Wie stehen die Chancen für ein europäisches Leistungsschutzrecht? - Diskussion mit Journalisten und Verlegern im Presseclub München

Presseclub München

"Die Googles und Apples dieser Welt essen ein großes Stück des Kuchens, den sie nicht selbst gebacken haben. Es ist nicht richtig, dass da jemand die Früchte der Arbeit anderer zum eigenen Vorteil nutzt", findet Angelika Niebler, oberbayerische CSU-Europaabgeordnete und Vorsitzende der "Internet Today and Tomorrow"-Arbeitsgruppe der EVP-Fraktion im Europäischen Parlament. Sie beschreibt damit bei einer Podiumsdiskussion des Bayerischen Journalistenverbandes im Münchner Presseclub die aktuelle Situation, die zur Forderung der Verleger nach einem eigenen Leistungsschutzrecht geführt hat. Erörtert wurde bei der Veranstaltung die Frage, ob ein Leistungsschutzrecht erforderlich ist und ob die Verlage durch Suchmaschinen wie Google tatsächlich so stark benachteiligt werden, dass der Gesetzgeber eingreifen muss. Während des Gesprächs versicherte Angelika Niebler, dass sich die Abgeordneten des Europaparlaments der Problematik bewusst seien, gab aber zu bedenken, dass ein europäisches Leistungsschutzrecht schwer umzusetzen wäre.
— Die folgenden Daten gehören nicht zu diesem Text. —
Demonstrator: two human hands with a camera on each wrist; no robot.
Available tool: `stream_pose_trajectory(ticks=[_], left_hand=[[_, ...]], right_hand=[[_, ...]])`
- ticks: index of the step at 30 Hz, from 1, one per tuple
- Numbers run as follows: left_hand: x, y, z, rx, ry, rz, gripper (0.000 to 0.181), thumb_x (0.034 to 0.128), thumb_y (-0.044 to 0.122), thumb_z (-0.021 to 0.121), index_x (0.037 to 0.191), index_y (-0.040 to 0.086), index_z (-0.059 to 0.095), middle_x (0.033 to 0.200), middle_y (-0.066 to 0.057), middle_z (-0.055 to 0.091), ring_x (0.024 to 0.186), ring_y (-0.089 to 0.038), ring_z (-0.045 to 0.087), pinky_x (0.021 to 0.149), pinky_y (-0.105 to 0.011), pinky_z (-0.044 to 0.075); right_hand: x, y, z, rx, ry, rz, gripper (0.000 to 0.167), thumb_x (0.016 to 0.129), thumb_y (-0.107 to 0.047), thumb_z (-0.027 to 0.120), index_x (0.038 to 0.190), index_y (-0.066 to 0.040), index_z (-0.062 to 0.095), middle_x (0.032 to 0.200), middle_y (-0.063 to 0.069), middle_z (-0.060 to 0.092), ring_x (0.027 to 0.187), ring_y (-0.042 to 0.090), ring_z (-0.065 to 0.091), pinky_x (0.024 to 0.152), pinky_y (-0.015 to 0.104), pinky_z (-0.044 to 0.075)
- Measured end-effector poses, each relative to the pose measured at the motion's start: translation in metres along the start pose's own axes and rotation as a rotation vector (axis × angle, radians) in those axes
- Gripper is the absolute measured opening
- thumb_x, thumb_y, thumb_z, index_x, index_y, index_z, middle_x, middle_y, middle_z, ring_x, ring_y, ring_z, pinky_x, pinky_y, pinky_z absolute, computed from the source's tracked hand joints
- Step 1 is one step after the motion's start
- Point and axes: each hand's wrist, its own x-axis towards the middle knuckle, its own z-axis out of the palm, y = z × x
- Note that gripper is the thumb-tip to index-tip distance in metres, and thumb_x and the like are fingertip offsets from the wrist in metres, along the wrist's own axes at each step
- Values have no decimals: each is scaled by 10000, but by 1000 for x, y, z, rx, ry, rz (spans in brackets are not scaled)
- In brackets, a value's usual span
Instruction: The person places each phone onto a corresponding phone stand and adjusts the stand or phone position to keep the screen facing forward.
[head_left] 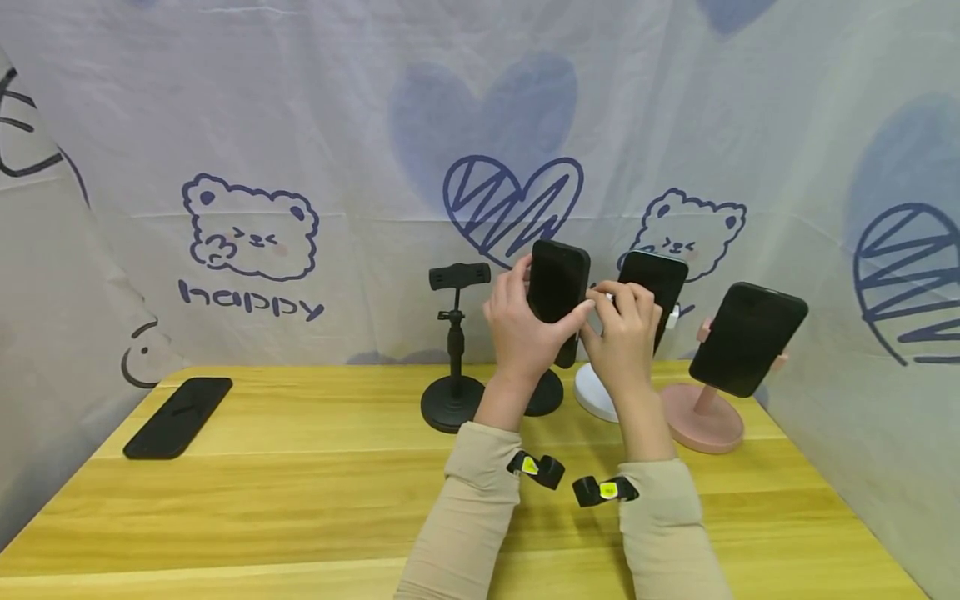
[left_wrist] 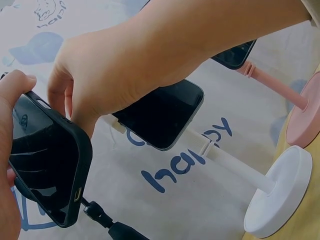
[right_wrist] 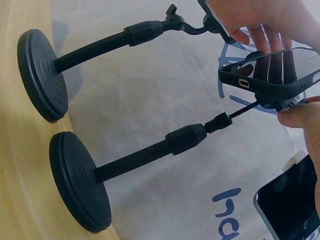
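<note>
Plainly, we see a black-cased phone (head_left: 558, 279), slightly tilted, at the head of a black stand (right_wrist: 187, 139). Our left hand (head_left: 525, 321) grips it by its long edges, thumb on one side, fingers on the other. Our right hand (head_left: 622, 325) curls close at its right edge; as far as we can tell past the phone, thumb and fingers pinch the stand's clamp (right_wrist: 285, 103). Just left we see a spare black stand (head_left: 455, 354); to the right, a white stand (head_left: 595, 392) and a pink stand (head_left: 705, 417) each bear a phone. We read "happy" on the backdrop cloth (head_left: 360, 125). Yellow labels (head_left: 608, 490) on our wrist straps (head_left: 552, 472) are too small to read. A flat-lying phone (head_left: 178, 419) rests at the table's (head_left: 300, 500) left.
</note>
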Motion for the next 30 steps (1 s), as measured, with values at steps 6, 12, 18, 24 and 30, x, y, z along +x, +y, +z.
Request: stream_pose_trajectory(ticks=[6, 12, 18, 24, 30], left_hand=[[-1, -1, 1, -5, -7, -15, 836, 703, 440, 839, 1358, 52, 492, 1125, -115, 588, 1018, -218, 566, 897, -453, 413], [-2, -1, 2, 6, -2, -13, 840, 706, 446, 836, 1361, 47, 492, 1126, -122, 588, 1017, -228, 571, 894, -460, 419], [-1, -2, 2, -7, 26, -40, 839, 708, 447, 836, 1369, 66, 487, 1149, -112, 594, 1038, -226, 570, 910, -474, 403], [-1, -2, 2, 14, 28, -41, 846, 702, 471, 832, 1364, 76, 483, 1153, -108, 584, 1057, -220, 553, 905, -471, 397], [-1, -3, 2, 29, 31, -55, 873, 695, 489, 835, 1379, 87, 470, 1187, -105, 569, 1081, -216, 541, 911, -472, 399]], right_hand=[[-1, -1, 0, -7, 0, -8, 238, 769, -55, 798, 965, 35, 698, 1064, 173, 625, 1033, 361, 468, 793, 506, 319], [0, -2, 0, -4, 8, -14, 218, 772, -53, 794, 947, 36, 701, 1051, 172, 629, 1024, 355, 469, 791, 502, 321], [2, -1, 1, -9, 3, -28, 222, 782, -101, 803, 948, 12, 710, 1032, 157, 623, 1009, 337, 457, 786, 488, 314], [3, 0, -1, 4, 6, -50, 201, 784, -93, 795, 931, 17, 715, 1016, 156, 624, 999, 337, 453, 776, 494, 311], [3, 1, -3, 80, 12, -85, 183, 773, -62, 782, 930, 9, 720, 1005, 160, 625, 989, 340, 440, 773, 500, 292]])
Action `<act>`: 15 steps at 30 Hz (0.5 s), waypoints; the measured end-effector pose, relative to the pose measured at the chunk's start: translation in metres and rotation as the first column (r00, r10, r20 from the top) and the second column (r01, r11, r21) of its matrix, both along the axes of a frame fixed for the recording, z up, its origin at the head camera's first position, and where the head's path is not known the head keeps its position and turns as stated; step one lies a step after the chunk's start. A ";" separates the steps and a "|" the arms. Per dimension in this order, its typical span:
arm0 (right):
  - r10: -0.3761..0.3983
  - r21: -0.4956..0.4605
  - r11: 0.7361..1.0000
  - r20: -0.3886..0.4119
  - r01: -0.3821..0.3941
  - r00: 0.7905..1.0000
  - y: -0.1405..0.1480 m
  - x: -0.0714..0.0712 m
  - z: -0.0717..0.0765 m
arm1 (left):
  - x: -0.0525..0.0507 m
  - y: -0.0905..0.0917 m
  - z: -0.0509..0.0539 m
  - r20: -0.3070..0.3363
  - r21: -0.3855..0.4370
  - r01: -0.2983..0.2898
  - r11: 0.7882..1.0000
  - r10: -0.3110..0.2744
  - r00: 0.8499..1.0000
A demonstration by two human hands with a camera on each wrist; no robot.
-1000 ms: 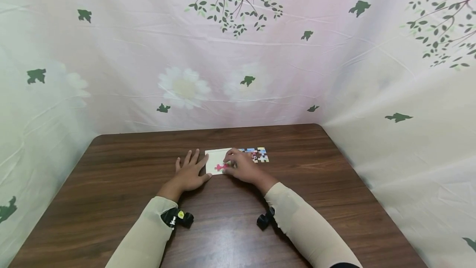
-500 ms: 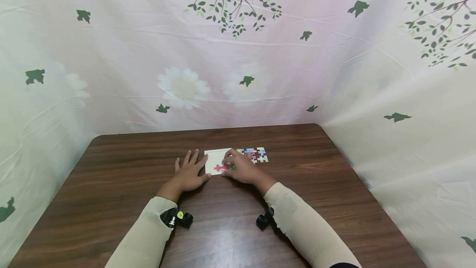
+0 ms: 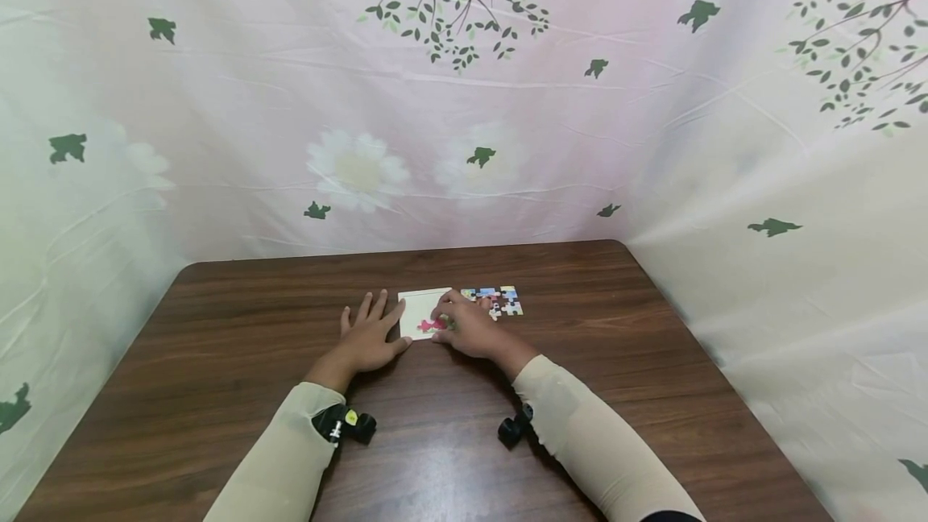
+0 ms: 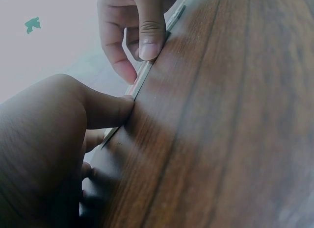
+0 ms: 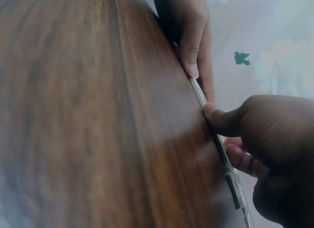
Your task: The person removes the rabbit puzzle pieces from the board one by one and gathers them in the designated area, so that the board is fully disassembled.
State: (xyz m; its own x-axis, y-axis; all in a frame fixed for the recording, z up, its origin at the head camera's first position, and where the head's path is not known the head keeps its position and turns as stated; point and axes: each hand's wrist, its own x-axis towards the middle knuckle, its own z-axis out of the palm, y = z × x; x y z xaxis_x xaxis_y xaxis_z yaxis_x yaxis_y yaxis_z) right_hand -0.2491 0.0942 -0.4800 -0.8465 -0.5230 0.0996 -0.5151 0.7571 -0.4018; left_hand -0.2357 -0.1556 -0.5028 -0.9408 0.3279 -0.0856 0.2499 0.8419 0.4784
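Note:
A white puzzle board (image 3: 416,306) lies flat on the table, with pink puzzle pieces (image 3: 425,325) along its near side. My left hand (image 3: 370,342) is spread at the board's left edge, its thumb and a finger touching it. Over the board's right part, my right hand (image 3: 473,327) pinches a small puzzle piece with green on it (image 3: 450,321), mostly covered by the fingers. In the right wrist view the right thumb (image 5: 223,121) lies at the board's near edge (image 5: 198,93), the other fingers curled over it. The left wrist view shows the left thumb (image 4: 110,109) against that edge.
Several loose, colourful puzzle pieces (image 3: 510,300) lie right of the board, partly behind the right hand. The brown wooden table (image 3: 638,393) extends all around. A printed cloth (image 3: 406,103) hangs behind its far edge.
The right fingers have shifted slightly left over the board, close to the pink pieces, and green shows more beside them. The left hand has stayed in place.

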 end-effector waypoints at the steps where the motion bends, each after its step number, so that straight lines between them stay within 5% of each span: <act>1: -0.005 0.004 1.000 0.000 0.005 1.000 -0.001 0.000 0.000 | 0.000 0.000 0.001 -0.003 0.003 0.001 1.000 -0.001 1.000; 15: -0.048 0.017 0.999 0.018 0.048 0.999 -0.006 0.001 0.001 | 0.009 0.004 0.015 -0.001 -0.018 0.005 1.000 -0.005 1.000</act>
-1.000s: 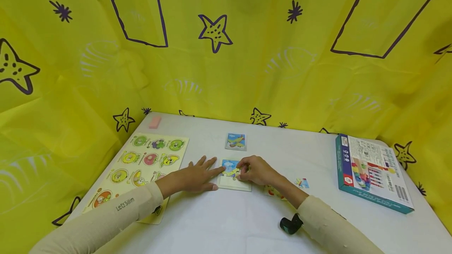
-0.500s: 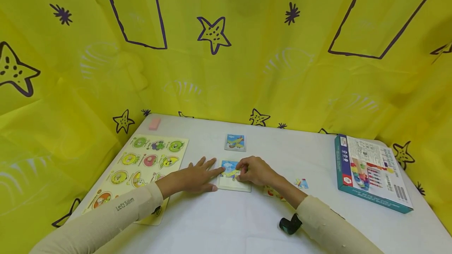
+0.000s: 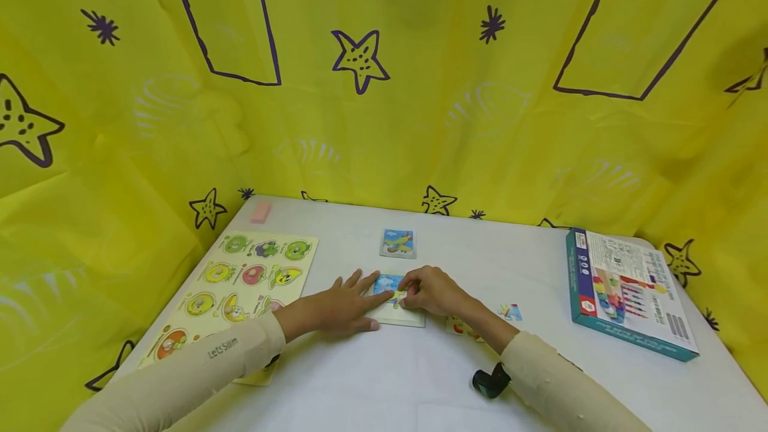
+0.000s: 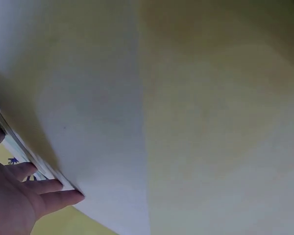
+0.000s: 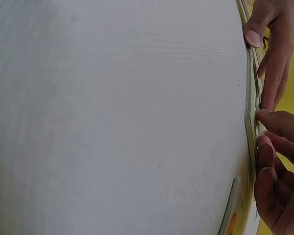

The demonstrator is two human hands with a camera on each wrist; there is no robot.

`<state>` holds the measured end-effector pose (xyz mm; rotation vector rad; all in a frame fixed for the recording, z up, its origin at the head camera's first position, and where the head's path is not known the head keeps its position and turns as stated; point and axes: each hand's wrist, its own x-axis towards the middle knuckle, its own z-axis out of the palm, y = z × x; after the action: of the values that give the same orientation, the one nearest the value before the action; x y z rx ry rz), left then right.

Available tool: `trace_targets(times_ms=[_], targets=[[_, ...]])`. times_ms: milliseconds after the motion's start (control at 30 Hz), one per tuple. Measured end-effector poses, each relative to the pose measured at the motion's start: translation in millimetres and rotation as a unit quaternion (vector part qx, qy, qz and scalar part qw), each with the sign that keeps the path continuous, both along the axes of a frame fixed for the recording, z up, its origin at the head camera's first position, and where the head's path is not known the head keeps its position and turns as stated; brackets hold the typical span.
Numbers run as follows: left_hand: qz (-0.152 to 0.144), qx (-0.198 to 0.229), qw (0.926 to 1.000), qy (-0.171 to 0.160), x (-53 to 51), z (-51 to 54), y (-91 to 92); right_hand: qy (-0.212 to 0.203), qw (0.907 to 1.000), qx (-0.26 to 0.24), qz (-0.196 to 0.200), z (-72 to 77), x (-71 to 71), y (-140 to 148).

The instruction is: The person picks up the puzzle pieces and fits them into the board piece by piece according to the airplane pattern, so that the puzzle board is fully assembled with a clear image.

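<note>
Steadying, seemingly, the white square tray [image 3: 393, 316] at lower centre, my left grip [image 3: 337, 307] lay spread; my right grip [image 3: 437, 291] pinched a yellow jigsaw piece [image 3: 399, 296].

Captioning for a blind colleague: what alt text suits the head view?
A right hand appears to pinch a puzzle piece on a small, partly filled board on a white table, while the left hand touches the board. An airplane picture lies beyond it, a fruit board to the left and a box to the right.
</note>
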<state>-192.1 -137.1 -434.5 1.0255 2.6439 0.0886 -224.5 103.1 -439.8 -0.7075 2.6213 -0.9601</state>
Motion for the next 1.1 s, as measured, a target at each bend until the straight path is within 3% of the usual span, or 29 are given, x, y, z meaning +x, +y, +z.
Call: trace_targets(times_ms=[833, 1100], targets=[[0.018, -0.005, 0.9997, -0.016, 1.7, 1.0, 1.7, -0.006, 0.9998, 0.004, -0.016, 2.4, 2.4, -3.1], [0.019, -0.004, 0.9996, -0.018, 1.7, 0.9, 2.5, -0.002, 0.9999, -0.007, 0.009, 2.4, 2.7, 1.5]])
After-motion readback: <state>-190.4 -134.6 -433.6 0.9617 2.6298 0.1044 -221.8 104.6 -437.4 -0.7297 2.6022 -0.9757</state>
Das Internet revolutioniert unser Alltagsleben. So hat das Verb "googeln" Einzug in unseren Sprachgebrauch gefunden und ist mittlerweile auch im Duden aufgeführt. Auch in der Nachrichtenbranche gibt es grundlegende Veränderungen. Über Suchmaschinen wie Google News sind die Nachrichtenangebote von Zeitungen und Zeitschriften mit wenigen Klicks abrufbar - kostenlos. Die Inhalte werden von den Verlagen bereitgestellt, die Werbeerlöse aber wandern zu Google. Die Verleger sehen die Zukunft des Qualitätsjournalismus in Gefahr und fordern ein Leistungsschutzrecht, das für eine faire Verteilung der Einnahmen im Internet sorgen soll. Kritiker sehen hierbei eine Einschränkung der Informationsfreiheit im Internet.

"Die Frage ist: was können wir dagegen tun? Besteht die Obligation zu regulieren oder wird der Markt es von alleine regeln?", fragte Angelika Niebler und stellte klar: "Was wir gewährleisten müssen, ist die Netzneutralität. Wenn ein Anbieter wie Google solch eine marktbeherrschende Stellung hat, darf er Konkurrenzprodukte nicht bei Suchabfragen diskriminieren." Sie bezweifelte aber, dass das von den Verlegern geforderte Leistungsschutzrecht dies garantieren könne. Ende März werde die Europäische Kommission das Grünbuch für eine Strategie zum Schutz des geistigen Eigentums im Internet vorlegen, das bewusst keinen Vorschlag für ein europäisches Leistungsschutzrecht enthalten werde. Dafür gebe es zu große strukturelle Probleme. So sei z.B. nicht geklärt, wer das Geld eintreiben soll, wer letztendlich bezahlen muss und ob die Gebühr schon beim Ansehen von Seiten gelten soll.

Gegen das geplante Leistungsschutzrecht sprach sich auch der Kölner Medienrechtler Prof. Dr. Karl-Nikolaus Pfeifer aus. Die Forderung bringe "mehr Schaden als Nutzen" und stelle einen "klaren Systembruch mit dem geltenden Urheberrecht" dar. Außerdem erschwere es die Arbeit der Journalisten, die eine Lizenz erwerben müssten, wenn sie zur Recherchezwecken Kopien anfertigen oder Beiträge ausdrucken.

Jutta Müller, Geschäftsführerin des einladenden Bayerischen Journalistenverbandes, sagte zu den Forderungen der Verleger: "Wir sind nicht prinzipiell gegen ein Leistungsschutzrecht, wenn es den Journalisten neue Einnahmen beschert." Aber der BJV knüpfe ein "Ja" zum neuen Leistungsschutzrecht an die Bedingung, dass die Journalisten an den neuen Erlösen angemessen beteiligt werden müssten. "Wir denken da an eine Größenordnung von 50 Prozent". Zudem dürfte das Recht zur Zweitverwertung nicht geschmälert werden. Außerdem sei sicherzustellen, dass die Recherche dadurch nicht erschwert werde.